ProPublica approached that paradoxical mission — trying to explain an issue most voters thought they already understood — in trademark fashion: We gathered and analyzed new sources of data to look for information that would allow us to explain how patterns of migration had changed. And we deployed reporters across the country to show how those changes were playing out on the ground. There is power and insight in every story, but taken together they provide a portrait of the country at a historic inflection point. ProPublica spotlighted regular folks caught in the maelstrom and tied the stories together with data that revealed what’s new in the recent immigration wave and what isn’t.

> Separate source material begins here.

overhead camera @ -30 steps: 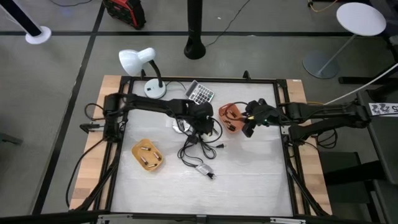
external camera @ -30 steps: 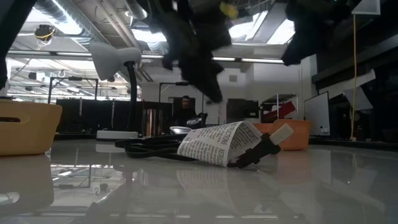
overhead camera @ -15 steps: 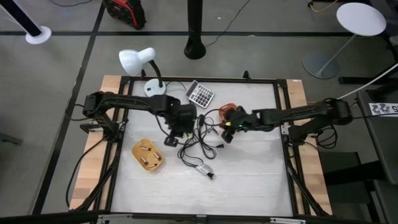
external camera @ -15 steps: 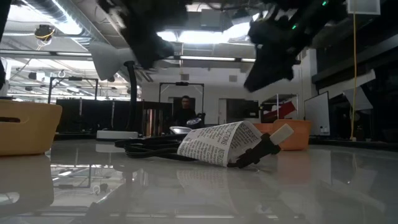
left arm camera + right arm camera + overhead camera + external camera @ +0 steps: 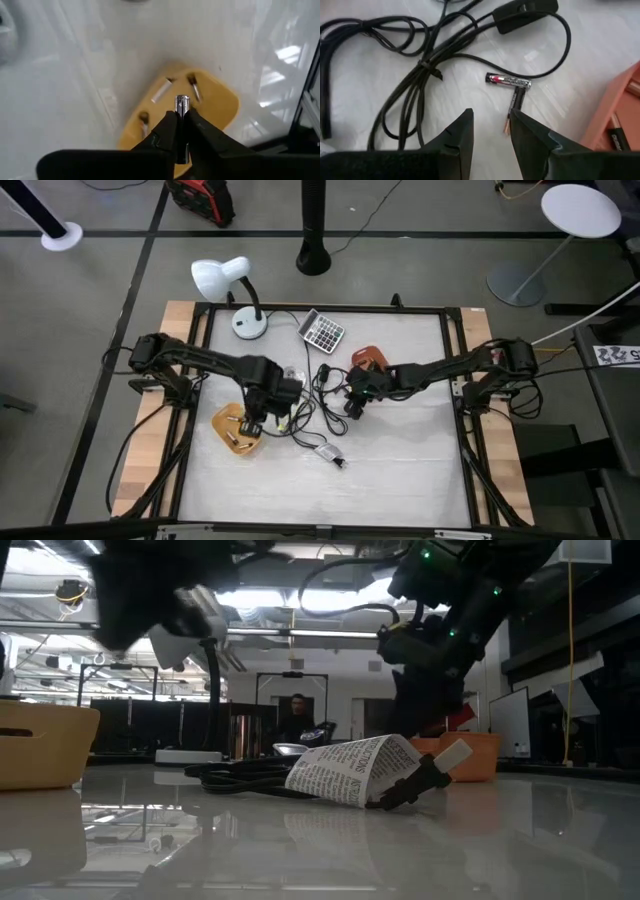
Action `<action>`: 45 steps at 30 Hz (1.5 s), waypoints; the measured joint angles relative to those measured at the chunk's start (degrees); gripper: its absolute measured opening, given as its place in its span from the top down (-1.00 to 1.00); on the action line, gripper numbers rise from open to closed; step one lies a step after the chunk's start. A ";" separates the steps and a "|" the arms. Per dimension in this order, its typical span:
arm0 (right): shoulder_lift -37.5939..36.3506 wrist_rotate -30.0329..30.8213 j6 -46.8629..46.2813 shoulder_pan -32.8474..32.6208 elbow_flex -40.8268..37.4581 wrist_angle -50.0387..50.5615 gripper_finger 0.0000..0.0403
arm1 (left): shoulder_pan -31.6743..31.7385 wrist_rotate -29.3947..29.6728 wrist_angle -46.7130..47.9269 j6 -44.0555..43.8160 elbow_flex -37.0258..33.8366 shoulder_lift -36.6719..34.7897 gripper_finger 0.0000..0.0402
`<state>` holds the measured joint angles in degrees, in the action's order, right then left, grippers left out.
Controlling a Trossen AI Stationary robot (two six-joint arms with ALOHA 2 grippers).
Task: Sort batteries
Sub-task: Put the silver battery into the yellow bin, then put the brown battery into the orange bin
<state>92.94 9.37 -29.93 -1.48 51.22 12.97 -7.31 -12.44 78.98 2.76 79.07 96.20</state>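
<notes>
My left gripper (image 5: 258,418) hangs over the yellow tray (image 5: 237,430) and is shut on a small silvery battery (image 5: 181,104). Several more batteries lie in that tray (image 5: 220,107). My right gripper (image 5: 351,404) is open and low over the table by the black cables, left of the orange tray (image 5: 368,360). In the right wrist view its fingers (image 5: 490,131) stand just short of two loose batteries on the table, a silvery-red one (image 5: 508,80) and a dark one (image 5: 516,100). The orange tray (image 5: 620,112) holds more batteries. My left gripper pinches the battery between its two fingertips (image 5: 167,125), and they point down from above. The battery lies along the fingers, and its free end (image 5: 181,101) sticks out past the tips. It hangs clear above the yellow tray.
A tangle of black cables (image 5: 315,402) with an inline switch (image 5: 522,15) lies mid-table, with a small labelled adapter (image 5: 328,452) near it. A white desk lamp (image 5: 225,280) and a calculator (image 5: 322,330) stand at the far edge. A person (image 5: 297,715) shows far behind.
My left gripper has gone from the cables at mid-table toward the left and near edges, and is now over the yellow tray. My right gripper has gone from the orange tray toward the table's left, and is now by the cables and the loose batteries.
</notes>
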 joint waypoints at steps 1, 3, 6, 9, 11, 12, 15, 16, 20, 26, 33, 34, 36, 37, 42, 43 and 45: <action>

Those regular people included a sheriff in the border town of Del Rio, Texas, and a police chief 1,400 miles away, in Whitewater, Wisconsin, who was coping with an influx of Nicaraguans. They included a veteran farmer in Belle Glade, Florida, who’d hired undocumented workers in the past but when he became a state legislator voted for a harsh anti-immigrant law. ProPublica didn’t focus just on the powerful; we zeroed in on homeless people in Denver affected by a wave of Venezuelan arrivals. We spent months in Houma, Louisiana, where undocumented workers construct ships for the Navy, with fatal consequences for one Guatemalan immigrant. “The New Immigration” series used pointillistic human detail and authoritative data to explain a profound shift in America, presaging the results on Election Day.